|
|
Après avoir
marché quelque temps sur les bords d’un ruisseau,
nous entrâmes dans une belle & vaste prairie.
Elle étoit émaillée de mille sortes de fleurs, dont
les couleurs variées se confondoient dans le
lointain, & formoient des tapis éclatants, tels
que l'art n'en a jamais tissu. Cette prairie est
terminée par une pièce de roche, comme par un mur.

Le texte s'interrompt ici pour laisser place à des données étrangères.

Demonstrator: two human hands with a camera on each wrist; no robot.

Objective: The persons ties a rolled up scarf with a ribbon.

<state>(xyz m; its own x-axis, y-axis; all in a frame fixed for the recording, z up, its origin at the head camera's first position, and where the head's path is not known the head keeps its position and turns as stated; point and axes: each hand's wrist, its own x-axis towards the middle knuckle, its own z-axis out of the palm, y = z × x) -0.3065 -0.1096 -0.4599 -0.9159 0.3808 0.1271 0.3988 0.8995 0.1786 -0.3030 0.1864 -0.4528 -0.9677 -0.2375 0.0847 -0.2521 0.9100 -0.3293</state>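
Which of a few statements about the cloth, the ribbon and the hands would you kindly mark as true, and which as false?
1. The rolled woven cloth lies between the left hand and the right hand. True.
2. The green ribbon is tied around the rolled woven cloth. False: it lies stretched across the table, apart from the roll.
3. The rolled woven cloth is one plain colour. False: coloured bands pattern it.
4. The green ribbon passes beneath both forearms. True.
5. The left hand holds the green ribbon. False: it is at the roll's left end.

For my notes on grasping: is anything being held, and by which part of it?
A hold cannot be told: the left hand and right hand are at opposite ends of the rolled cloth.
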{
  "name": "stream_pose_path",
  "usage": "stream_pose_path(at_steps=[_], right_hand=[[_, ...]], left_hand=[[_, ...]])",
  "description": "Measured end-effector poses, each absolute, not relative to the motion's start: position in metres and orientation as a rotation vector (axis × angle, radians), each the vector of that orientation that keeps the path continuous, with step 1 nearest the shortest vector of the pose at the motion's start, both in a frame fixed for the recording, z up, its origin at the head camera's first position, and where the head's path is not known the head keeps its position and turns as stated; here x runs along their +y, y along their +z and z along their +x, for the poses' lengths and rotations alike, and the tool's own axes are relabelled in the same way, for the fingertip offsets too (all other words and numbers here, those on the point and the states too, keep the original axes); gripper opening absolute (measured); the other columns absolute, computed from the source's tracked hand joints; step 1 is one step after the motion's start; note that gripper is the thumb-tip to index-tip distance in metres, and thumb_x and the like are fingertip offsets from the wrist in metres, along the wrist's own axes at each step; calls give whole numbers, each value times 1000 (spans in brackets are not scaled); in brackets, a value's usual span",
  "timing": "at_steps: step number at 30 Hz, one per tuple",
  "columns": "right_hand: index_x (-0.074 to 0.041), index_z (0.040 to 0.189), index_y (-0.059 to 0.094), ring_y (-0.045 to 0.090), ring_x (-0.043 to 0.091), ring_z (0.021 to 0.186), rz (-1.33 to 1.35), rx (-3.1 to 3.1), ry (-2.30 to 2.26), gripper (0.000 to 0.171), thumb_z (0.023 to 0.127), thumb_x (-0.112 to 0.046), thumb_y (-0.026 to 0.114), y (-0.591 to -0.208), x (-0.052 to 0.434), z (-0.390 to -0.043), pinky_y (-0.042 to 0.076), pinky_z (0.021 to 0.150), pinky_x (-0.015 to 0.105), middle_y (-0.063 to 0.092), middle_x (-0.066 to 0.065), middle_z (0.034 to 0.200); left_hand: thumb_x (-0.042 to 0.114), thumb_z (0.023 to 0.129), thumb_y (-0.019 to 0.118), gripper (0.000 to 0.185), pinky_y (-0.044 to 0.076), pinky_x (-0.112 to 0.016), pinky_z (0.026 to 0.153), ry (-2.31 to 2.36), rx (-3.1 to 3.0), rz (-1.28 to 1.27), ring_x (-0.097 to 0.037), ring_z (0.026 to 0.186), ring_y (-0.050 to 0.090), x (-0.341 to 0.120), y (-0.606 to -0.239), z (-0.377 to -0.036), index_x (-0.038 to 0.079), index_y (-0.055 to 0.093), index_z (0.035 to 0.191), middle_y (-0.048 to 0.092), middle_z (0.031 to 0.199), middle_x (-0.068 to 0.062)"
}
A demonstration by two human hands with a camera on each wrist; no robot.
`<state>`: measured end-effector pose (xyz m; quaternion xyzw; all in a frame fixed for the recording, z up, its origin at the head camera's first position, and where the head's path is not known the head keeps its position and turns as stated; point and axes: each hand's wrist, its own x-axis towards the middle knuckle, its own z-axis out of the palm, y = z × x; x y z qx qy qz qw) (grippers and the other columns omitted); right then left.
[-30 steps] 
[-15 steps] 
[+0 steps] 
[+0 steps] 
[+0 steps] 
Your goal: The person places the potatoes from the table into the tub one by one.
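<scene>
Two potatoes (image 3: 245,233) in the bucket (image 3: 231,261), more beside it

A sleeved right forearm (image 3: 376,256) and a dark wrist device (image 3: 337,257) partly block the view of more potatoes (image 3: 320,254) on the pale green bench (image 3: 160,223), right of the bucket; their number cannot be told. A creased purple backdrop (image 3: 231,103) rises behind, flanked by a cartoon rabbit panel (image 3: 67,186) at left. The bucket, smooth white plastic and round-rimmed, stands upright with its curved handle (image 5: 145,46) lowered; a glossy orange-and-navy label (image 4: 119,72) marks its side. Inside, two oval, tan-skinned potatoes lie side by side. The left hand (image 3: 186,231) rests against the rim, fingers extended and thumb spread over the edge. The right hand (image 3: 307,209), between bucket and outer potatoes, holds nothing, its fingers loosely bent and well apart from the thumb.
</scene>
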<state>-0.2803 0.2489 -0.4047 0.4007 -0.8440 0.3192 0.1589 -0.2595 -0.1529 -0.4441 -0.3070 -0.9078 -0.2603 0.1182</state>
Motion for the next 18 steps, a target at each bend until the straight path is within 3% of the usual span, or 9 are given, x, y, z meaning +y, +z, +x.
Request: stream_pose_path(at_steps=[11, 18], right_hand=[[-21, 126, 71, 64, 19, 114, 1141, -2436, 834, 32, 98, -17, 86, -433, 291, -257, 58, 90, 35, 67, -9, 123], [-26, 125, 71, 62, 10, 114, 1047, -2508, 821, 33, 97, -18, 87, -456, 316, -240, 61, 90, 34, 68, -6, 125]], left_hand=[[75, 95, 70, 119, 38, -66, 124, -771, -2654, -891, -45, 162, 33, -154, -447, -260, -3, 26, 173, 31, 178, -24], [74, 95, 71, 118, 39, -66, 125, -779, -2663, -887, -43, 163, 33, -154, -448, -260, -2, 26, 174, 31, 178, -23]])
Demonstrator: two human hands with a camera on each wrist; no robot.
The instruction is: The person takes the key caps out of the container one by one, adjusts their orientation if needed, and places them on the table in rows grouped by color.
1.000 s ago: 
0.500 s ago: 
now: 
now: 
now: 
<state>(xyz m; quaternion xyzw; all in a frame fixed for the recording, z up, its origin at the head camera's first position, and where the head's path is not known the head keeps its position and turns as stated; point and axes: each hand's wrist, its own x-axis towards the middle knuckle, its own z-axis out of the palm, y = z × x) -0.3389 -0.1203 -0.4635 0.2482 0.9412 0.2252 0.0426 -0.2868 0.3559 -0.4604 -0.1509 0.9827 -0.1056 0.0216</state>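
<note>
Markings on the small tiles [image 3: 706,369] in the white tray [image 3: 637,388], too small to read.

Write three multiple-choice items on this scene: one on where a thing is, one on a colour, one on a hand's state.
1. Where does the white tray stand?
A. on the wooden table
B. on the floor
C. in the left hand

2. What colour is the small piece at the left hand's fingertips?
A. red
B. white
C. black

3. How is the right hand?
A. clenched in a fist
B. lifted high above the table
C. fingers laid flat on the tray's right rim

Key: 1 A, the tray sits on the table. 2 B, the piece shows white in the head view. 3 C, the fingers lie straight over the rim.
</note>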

Un arbre s’y étendoit en espalier, & ne
s'élevoit guère qu’à hauteur d'homme, mais se
prolongeoit à droite & à gauche sur toute la
longueur de la roche, c’est-à-dire, plus de trois
cents pas. Ses feuilles étoient très-minces &
très-étroites, mais en si grande quantité, qu’il
n’étoit pas possible d’appercevoir la moindre
partie, ni du tronc, ni des branches, ni de la
surface du rocher qu’elles occupoient.
Tu vois, dit le
préfet, la production du troisième & dernier
pepin ; nous lui donnons le nom d’Arbre
fantastique.
C’est de cet
arbre précieux que tirent leur origine les
inventions, les découvertes, les arts, les
sciences ; & cela par une mécanique qui va
t’étonner.
Tu sçais que
les nerfs des feuilles d’un arbre s’arrangent
uniformément sur chacune d’entre elles ; en
voir une, c’est voir toutes les autres. Ici, cette
uniformité n’a point lieu ; chaque feuille a
ses nerfs arrangés à sa manière : il n’y en a
pas deux sur l’Arbre fantastique qui se ressemblent.
Mais, ce qu’il y a d’admirable, c’est que, sur
chaque feuille, les nervures s’arrangent
symétriquement, & représentent distinctement
mille sortes d’objets ; tantôt une colomnade,
un obélisque, une décoration ; tantôt des
instruments d’arts & de métiers ; ici, des
figures de géométrie, des problêmes d’algèbre, des
systèmes astronomiques ; là, des machines de
physique, des instruments de chymie, des plans
d’ouvrage dans tous les genres, vers, prose,
discours, histoire, romans, chansons, fadaises &
autres.
Ces feuilles ne
se fanent point. Dès qu’elles sont parvenues à leur
perfection, peu à peu elles s’amincissent
prodigieusement & se plient & replient mille
fois sur elles-mêmes. En cet état, elles sont si
légères que le vent les emporte ; & si
petites, qu’elles peuvent entrer par tous les pores
de la peau. Une fois admise dans le sang, elles
circulent avec les humeurs, & pour l’ordinaire
s’arrêtent dans le cerveau, où elles causent une
maladie singulière dont voici la marche.
Lorsqu’une de
ces feuilles s’est fixée dans le cerveau, elle
s'imbibe, se dilate, se déploie, redevient telle
qu'elle étoit sur l’Arbre fantastique, &
présente à l’ame les images dont elle est chargée.
Pendant ces développements, le malade a l’œil fixe,
& l'air rêveur. Il semble voir & écouter ce
qui se passe autour de lui, mais il s’occupe de
toute autre chose. Il se promène quelquefois à grand
pas, & quelquefois il reste immobile. Il se
frotte le front, frappe du pied, se bat les flancs,
se ronge les ongles. Ceux qui ont vu un géomètre qui
touche à la solution d’un problème, un physicien qui
aperçoit les premières lueurs d’une explication
physique, un poëte qui échaffaude une pièce, ont dû
observer ces symptômes.
Cet état
violent procède des efforts que fait l’ame, pour
discerner ce qui se trouve tracé sur la
feuille ; & il dure plus ou moins, selon
que cette feuille tarde plus ou moins à se déployer,
& à se présenter commodément.
Le déclin de la
maladie s’annonce par de légères émanations du
cerveau, telles que quelques idées subitement
conçues, quelques vues jettées en courant sur
le papier, quelque plan tracé à la hâte. L’ame
commence à discerner les objets, & à contempler
à son aise la feuille fantastique.
Ces derniers
symptômes annoncent une crise prochaine, & qui
ne tarde pas à se déclarer par une évacuation
générale de tout ce qui s’est transmis au cerveau.
Alors les vers coulent, les difficultés
s’éclaircissent, les problêmes se résolvent, les
phénomènes s'expliquent, les dissertations se
multiplient, les chapitres s’entassent ; le
tout prend la forme d'un livre, & le malade est
guéri. De tous les accidents qui lui affligeoient le
cerveau, il ne lui reste qu’une affection démesurée
pour ce qu’il vient d'enfanter avec tant de peine.